WHAT YOU WILL DO:
With pictures removed, print the listing exactly.

-------------------------

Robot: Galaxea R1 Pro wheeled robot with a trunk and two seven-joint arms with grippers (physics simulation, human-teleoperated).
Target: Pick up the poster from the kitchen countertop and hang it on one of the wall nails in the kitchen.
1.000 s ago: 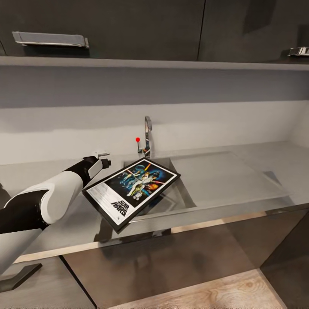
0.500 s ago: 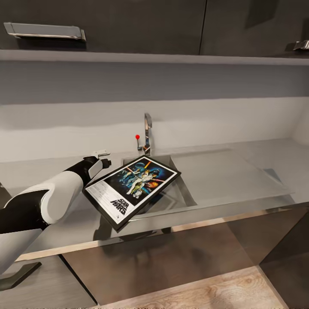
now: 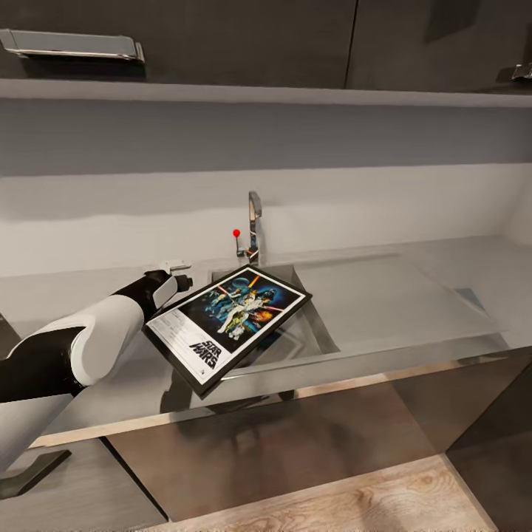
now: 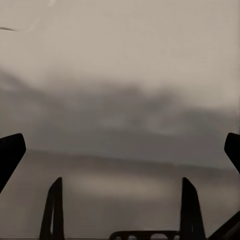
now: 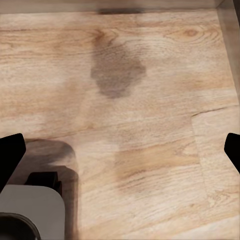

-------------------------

OUTPUT FOR THIS EXERCISE:
Robot: Galaxea R1 Pro wheeled robot with a trunk and two seven-joint arms with grippers (physics simulation, human-teleoperated).
Target: Pick up the poster from the kitchen countertop and hang it on one of the wall nails in the kitchen.
1.000 s ago: 
0.500 s ago: 
now: 
now: 
now: 

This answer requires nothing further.